### What is expected
Please copy every record below exactly and leave out the pictures.
======== Material supplied ========
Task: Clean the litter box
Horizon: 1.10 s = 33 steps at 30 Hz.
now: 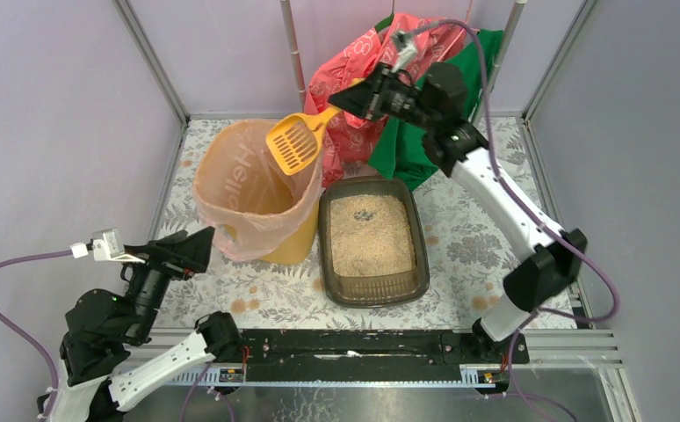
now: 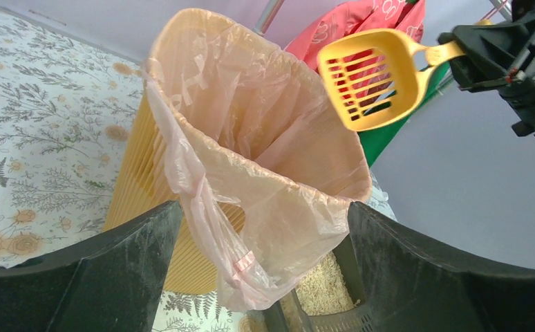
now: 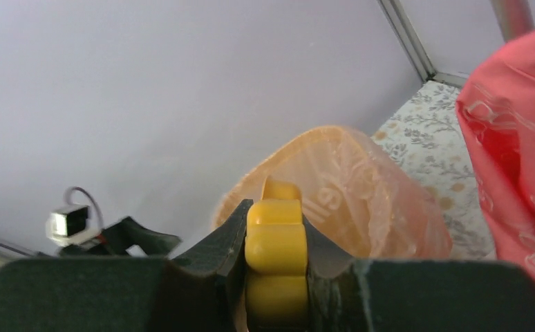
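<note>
Fingers of the left gripper (image 1: 198, 246) stand spread wide and hold nothing. They hover near the table at the left and point at the tall yellow ribbed plastic bin (image 1: 297, 244). In the left wrist view the two black fingers (image 2: 106, 277) frame that bin from below.

A thin peach plastic liner (image 1: 231, 189) is folded over the bin's rim and hangs loose down its outer wall. Above the far right part of the rim hangs a yellow slotted plastic litter scoop (image 1: 294, 145), tilted, its blade over the liner's mouth.

Just right of the bin sits the litter box (image 1: 326, 230), a shallow dark grey-brown rectangular plastic tray with rounded corners. It rests flat on the floral-patterned table cover (image 1: 468, 237). Whether tray and bin touch I cannot tell. Beige sandy granules (image 1: 373, 239) fill it, with a small dark clump (image 1: 363, 214) near the far end.

Behind it lie a red patterned plastic bag (image 1: 363, 53) and a green bag (image 1: 404, 154).

The right gripper (image 1: 354, 95), raised over the far side of the table, is clamped on the scoop's handle. The right wrist view shows the yellow handle (image 3: 275, 242) pinched between both fingers.
</note>
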Motion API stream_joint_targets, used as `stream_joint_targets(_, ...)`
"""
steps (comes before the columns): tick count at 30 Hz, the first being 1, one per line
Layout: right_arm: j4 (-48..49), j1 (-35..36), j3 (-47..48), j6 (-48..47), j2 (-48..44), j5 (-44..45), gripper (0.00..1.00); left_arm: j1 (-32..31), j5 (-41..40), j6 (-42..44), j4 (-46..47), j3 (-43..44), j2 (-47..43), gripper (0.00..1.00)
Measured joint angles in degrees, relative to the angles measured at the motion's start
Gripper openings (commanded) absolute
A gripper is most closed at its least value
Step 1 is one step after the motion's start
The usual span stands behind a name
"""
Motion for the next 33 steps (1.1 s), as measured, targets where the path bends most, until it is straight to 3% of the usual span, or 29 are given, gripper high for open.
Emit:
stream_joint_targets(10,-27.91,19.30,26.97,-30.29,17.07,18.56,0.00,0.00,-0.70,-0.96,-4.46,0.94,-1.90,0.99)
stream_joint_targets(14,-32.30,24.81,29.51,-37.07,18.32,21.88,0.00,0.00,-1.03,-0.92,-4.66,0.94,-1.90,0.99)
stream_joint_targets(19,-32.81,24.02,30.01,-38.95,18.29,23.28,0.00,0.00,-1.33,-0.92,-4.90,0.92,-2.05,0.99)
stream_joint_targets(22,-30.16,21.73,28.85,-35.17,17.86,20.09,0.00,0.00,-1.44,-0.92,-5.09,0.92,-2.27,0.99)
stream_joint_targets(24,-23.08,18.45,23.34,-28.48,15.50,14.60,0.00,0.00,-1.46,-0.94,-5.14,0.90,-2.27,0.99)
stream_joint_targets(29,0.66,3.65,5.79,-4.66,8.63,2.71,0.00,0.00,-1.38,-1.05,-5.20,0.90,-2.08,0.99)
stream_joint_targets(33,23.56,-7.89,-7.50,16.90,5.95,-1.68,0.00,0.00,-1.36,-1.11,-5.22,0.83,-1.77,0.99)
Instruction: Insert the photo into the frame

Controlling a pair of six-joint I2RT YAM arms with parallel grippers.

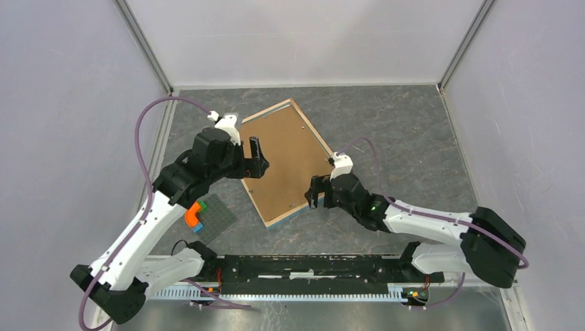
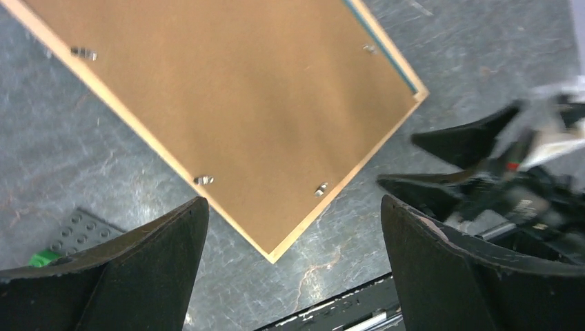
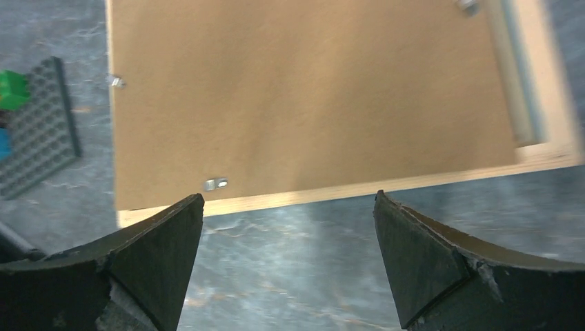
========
### Task solution
Task: Clean the litter box
Horizon: 1.10 s = 33 steps at 30 Hz.
now: 
now: 
now: 
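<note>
Fingers of the left gripper (image 1: 198, 246) stand spread wide and hold nothing. They hover near the table at the left and point at the tall yellow ribbed plastic bin (image 1: 297, 244). In the left wrist view the two black fingers (image 2: 106, 277) frame that bin from below.

A thin peach plastic liner (image 1: 231, 189) is folded over the bin's rim and hangs loose down its outer wall. Above the far right part of the rim hangs a yellow slotted plastic litter scoop (image 1: 294, 145), tilted, its blade over the liner's mouth.

Just right of the bin sits the litter box (image 1: 326, 230), a shallow dark grey-brown rectangular plastic tray with rounded corners. It rests flat on the floral-patterned table cover (image 1: 468, 237). Whether tray and bin touch I cannot tell. Beige sandy granules (image 1: 373, 239) fill it, with a small dark clump (image 1: 363, 214) near the far end.

Behind it lie a red patterned plastic bag (image 1: 363, 53) and a green bag (image 1: 404, 154).

The right gripper (image 1: 354, 95), raised over the far side of the table, is clamped on the scoop's handle. The right wrist view shows the yellow handle (image 3: 275, 242) pinched between both fingers.
</note>
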Motion API stream_joint_targets, used as `stream_joint_targets(_, ...)`
"""
steps (comes before the columns): tick count at 30 Hz, the first being 1, one per line
Layout: right_arm: j4 (-48..49), j1 (-35..36), j3 (-47..48), j6 (-48..47), j2 (-48..44), j5 (-44..45), gripper (0.00..1.00); left_arm: j1 (-32..31), j5 (-41..40), j6 (-42..44), j4 (-46..47), j3 (-43..44), j2 (-47..43), gripper (0.00..1.00)
Measured joint angles in degrees, relative to the angles measured at the motion's start
Gripper openings (commanded) absolute
A gripper is most closed at its least value
Step 1 is one step after the motion's start
The usual span stands behind a name
"""
Motion for the next 33 steps (1.1 s), as measured, targets where the path bends most, until it is straight to 3% of the usual span, or 29 are given, gripper high for open.
Emit:
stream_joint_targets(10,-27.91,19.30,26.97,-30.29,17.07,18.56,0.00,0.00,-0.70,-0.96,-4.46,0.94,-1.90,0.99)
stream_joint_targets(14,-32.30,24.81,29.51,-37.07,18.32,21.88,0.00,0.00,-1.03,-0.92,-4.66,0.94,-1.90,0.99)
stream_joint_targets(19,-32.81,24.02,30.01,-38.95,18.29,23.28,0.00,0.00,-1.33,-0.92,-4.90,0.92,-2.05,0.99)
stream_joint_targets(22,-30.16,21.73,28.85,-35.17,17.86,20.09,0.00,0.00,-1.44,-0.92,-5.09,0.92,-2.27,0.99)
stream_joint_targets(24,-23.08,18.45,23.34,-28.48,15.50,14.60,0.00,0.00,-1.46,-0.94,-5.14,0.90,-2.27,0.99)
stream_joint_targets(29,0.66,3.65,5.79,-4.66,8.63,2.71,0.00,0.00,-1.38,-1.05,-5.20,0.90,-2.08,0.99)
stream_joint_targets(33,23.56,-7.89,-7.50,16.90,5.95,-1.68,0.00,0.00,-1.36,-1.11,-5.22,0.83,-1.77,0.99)
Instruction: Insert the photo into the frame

Controlling a pair of six-joint I2RT YAM arms with parallel grippers.

No additional output will be given.